“What is the matter with Alresca to-night?” Sullivan asked. “Suffering the pangs of jealousy, I suppose.”
“Alresca,” Sir Cyril replied, “is the greatest tenor living, and to-night he sings like a variety comedian. But it is not jealousy. There is one thing about Alresca that makes me sometimes think he is not an artist at all—he is incapable of being jealous. I have known hundreds of singers, and he is the one solitary bird among them of that plumage. No, it is not jealousy.”
“Then what is it?”
“I wish I knew. He asked me to go and dine with him this afternoon. You know he dines at four o’clock. Of course, I went. What do you think he wanted me to do? He actually suggested that I should change the bill to-night! That showed me that something really was the matter, because he’s the most modest and courteous man I have ever known, and he has a horror of disappointing the public. I asked him if he was hoarse. No. I asked him if he felt ill. No. But he was extremely depressed.
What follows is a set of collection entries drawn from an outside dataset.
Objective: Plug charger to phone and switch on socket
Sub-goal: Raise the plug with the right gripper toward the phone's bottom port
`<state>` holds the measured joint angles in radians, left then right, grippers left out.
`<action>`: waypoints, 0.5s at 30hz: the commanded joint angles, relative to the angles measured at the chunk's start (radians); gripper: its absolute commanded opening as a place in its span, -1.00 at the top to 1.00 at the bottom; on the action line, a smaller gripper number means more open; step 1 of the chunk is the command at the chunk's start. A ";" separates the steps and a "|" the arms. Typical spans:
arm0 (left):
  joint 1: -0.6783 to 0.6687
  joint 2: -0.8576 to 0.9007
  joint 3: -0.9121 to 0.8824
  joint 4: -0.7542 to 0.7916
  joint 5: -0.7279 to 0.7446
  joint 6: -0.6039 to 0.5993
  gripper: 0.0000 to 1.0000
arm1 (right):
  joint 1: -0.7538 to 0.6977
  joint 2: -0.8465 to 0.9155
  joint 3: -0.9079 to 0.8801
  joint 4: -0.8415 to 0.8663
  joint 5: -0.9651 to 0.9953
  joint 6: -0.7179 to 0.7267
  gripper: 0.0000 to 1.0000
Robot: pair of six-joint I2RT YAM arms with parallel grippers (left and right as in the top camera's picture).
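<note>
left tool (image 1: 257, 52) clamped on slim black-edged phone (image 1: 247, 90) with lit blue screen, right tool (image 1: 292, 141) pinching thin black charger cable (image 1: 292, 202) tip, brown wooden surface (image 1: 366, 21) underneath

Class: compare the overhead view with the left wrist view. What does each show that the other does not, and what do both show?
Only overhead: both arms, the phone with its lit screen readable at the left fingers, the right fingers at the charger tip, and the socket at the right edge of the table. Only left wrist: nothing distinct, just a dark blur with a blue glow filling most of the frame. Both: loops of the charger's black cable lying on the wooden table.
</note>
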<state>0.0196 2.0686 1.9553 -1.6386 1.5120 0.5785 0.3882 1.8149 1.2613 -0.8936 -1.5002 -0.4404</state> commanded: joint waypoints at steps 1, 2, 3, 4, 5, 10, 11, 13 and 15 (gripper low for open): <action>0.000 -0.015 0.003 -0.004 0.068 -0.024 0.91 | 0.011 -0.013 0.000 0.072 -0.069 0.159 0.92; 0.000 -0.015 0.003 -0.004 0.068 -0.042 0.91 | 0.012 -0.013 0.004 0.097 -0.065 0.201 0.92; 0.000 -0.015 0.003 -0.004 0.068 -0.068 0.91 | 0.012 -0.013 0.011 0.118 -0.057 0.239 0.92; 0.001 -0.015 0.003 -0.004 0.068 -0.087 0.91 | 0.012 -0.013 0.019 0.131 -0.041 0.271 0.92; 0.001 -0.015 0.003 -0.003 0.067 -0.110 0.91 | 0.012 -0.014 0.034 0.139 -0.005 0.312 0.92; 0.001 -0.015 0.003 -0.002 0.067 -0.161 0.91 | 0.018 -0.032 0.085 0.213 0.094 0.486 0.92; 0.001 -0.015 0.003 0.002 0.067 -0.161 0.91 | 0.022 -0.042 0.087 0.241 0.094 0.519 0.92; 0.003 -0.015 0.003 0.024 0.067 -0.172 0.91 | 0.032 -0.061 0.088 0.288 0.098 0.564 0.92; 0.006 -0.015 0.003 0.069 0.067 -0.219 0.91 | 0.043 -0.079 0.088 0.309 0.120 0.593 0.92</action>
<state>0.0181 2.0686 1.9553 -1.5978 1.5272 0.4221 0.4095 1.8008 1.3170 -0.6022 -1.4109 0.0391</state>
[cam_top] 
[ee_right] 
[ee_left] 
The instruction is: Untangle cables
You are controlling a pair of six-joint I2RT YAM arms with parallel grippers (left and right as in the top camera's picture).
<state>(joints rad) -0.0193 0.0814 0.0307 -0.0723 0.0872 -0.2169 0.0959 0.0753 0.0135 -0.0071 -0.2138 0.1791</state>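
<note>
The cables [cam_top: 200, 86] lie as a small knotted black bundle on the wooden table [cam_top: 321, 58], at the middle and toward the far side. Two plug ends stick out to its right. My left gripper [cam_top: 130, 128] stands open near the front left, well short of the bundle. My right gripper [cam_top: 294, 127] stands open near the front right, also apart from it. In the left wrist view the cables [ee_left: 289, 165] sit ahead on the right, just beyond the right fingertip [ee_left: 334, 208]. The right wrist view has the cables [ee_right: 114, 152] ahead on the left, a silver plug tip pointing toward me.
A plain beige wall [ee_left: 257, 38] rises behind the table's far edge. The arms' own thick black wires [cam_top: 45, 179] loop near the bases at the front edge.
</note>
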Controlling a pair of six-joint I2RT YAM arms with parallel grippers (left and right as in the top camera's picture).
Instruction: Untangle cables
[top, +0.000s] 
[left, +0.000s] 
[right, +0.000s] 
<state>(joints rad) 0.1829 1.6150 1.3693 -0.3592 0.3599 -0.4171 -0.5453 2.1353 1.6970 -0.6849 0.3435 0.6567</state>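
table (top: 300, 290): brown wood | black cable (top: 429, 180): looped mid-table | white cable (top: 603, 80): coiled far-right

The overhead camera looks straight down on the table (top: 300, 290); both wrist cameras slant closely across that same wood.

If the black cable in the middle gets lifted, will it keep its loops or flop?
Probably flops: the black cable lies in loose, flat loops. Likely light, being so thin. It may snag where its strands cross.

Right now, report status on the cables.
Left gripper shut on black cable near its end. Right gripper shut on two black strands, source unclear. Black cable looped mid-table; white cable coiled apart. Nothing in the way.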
“‘I’m quite well,’ he said, ‘and yet—’ Then he stopped. ’And yet what?’ It seemed as if I couldn’t drag it out of him. Then all of a sudden he told me. ‘My dear Smart,’ he said, ’there is a misfortune coming to me. I feel it.’ That’s just what he said—’There’s a misfortune coming to me. I feel it.’ He’s superstitious. They all are. Naturally, I set to work to soothe him. I did what I could. I talked about his liver in the usual way. But it had less than the usual effect. However, I persuaded him not to force me to change the bill.”
Mrs. Sullivan struck into the conversation.
“He isn’t in love with Rosa, is he?” she demanded brusquely.
“In love with Rosa? Of course he isn’t, my pet!” said Sullivan.
The wife glared at her husband as if angry, and Sullivan made a comic gesture of despair with his hands.
“Is he?” Mrs. Sullivan persisted, waiting for Smart’s reply.
“I never thought of that,” said Sir Cyril simply. “No; I should say not, decidedly not.... He may be, after all. I don’t know. But if he were, that oughtn’t to depress him. Even Rosa ought to be flattered by the admiration of a man like Alresca. Besides, so far as I know, they’ve seen very little of each other. They’re too expensive to sing together often. There’s only myself and Conried of New York who would dream of putting them in the same bill. I should say they hadn’t sung together more than two or three times since the death of Lord Clarenceux; so, even if he has been making love to her, she’s scarcely had time to refuse him—eh?”
“If he has been making love to Rosa,” said Mrs. Sullivan slowly, “whether she has refused him or not, it’s a misfortune for him, that’s all.”
“Oh, you women! you women!” Sullivan smiled. “How fond you are of each other.”
Mrs. Sullivan disdained to reply to her spouse.
“And, let me tell you,” she added, “he has been making love to her.”